Politique
lundi décembre 10, 2018
Register

Un français écrit : ''Cette interview de l’historienne congolaise Bénédicte Kumbi Ndjoko est essentielle pour comprendre la gravité de la situation dans la région des Grands Lacs Africains et le génocide toujours en cours en RDC (+ de 6 millions de morts en moins de 25 ans).''

Et ce français, à mes yeux, n'est pas n'importe qui. C'est Jacques Hogard. Il est l'auteur de deux livres importants : ''L'Europe est morte à Pristina. Guerre au Kosovo (printemps-été 1999)'' et ''Les larmes de l'honneur. 60 jours dans la tourmente du Rwanda''.

 

Lire ces deux livres après avoir lu l'article d'Edward Herman intitulé ''Produire les « Etats ratés »'' (https://www.legrandsoir.info/produire-des-etats-rates.html) et y ajouter le livre de Stéphanie Erbs, Vincent Barbe et Olivier Laurent intitulé ''Les Réseaux Soros à la conquête de l'Afrique. Les réseaux d'influence à la conquête du monde'' aide à comprendre ce qui s'est passé et se passe encore dans notre monde et au Congo-Kinshasa depuis les années 1990.

 

Jacques Hogard m'a aidé, personnellement, à conforter la théorie du ''chaos orchestré'' et à en identifier les acteurs majeurs au point de douter de ''la complexité'' du cas congolais. Au Kosovo, au Rwanda et au Congo-Kinshasa, les acteurs majeurs sont les mêmes. Jacques Hogard cite quelques noms. Ceux-ci se retrouvent dans le livre de Vincent Barbe et ses amis à côte de certaines ONG et certains mouvements citoyens opérant au Congo-Kinshasa.
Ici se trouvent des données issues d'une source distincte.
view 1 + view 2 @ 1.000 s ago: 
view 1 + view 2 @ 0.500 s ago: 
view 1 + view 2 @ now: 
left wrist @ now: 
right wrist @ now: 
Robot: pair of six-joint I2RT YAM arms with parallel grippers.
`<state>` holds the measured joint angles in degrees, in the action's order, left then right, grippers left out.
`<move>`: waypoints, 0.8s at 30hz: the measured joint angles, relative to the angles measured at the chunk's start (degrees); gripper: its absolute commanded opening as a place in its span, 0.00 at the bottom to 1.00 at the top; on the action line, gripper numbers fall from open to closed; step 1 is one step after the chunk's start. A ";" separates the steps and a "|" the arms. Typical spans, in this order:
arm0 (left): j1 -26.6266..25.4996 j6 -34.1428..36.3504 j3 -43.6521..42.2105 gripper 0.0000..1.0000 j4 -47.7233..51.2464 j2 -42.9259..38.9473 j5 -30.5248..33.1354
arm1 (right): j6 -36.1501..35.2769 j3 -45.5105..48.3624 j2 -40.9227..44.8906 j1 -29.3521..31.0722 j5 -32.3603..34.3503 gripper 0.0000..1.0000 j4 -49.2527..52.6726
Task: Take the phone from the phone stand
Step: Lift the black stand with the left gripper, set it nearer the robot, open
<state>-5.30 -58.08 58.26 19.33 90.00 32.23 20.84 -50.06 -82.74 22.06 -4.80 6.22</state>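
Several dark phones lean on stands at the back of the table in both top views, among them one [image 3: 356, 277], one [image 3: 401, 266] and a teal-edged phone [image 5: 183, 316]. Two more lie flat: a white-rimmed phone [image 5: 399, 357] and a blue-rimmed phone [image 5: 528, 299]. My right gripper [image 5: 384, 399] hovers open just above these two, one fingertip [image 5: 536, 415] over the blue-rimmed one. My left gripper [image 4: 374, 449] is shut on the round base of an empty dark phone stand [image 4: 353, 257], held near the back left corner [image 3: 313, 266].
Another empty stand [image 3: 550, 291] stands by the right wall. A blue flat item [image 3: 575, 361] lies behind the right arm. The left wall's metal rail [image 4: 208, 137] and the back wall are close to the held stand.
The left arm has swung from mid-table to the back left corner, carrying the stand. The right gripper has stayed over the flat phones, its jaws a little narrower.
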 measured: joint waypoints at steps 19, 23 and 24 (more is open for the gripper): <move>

Les acteurs majeurs de la guerre du Kosovo, du Rwanda et du Congo-Kinshasa sont cités dans le livre de Vincent Barbe comme soutiens de certains politicards congolais.

 

Malheureusement, comme plusieurs d'entre nous refusent d'autres livres en dehors de la Bible, ils ne se livreront pas à cet exercice difficile : passer d'un livre à un autre, y ajouter des articles et chercher à identifier les acteurs majeurs, leur mode opératoire et leurs sous-fifres.

La paresse et la fatigue intellectuelles aidant, ils privilégient le culte de la personnalité, la flatterie, le fanatisme, le larbinisme, le syndrome de Stockholm, etc. Dans ce contexte, l'autocritique et la critique des ''politicards'' prennent des proportions inimaginables. Ce faisant, on passe à côté des questions essentielles. Nani aloka biso ????

 

A mon avis, Jacques Hogard voit vrai. Il parle à bon escient. L'interview est là :https://www.les-crises.fr/le-congo-dans-labime-par-ann-garrison/. Lisons et critiquons Bénédicte Kumbi Ndjoko. Ne nous laissons pas distraire par des questions inutiles liées à la pérennisation de la (re)colonisation et à l'occupation du Congo-Kinshasa par des sous-fifres de tout poil interposé. N'oublions pas que les camps qui se disputent ''le pouvoir-os'' au pays de Lumumba aiment le statu quo. Salua Nour le dit en des mots très simple dans une vidéo de deux minutes que plusieurs d'entre nous ne cessent de s'envoyer mutuellement.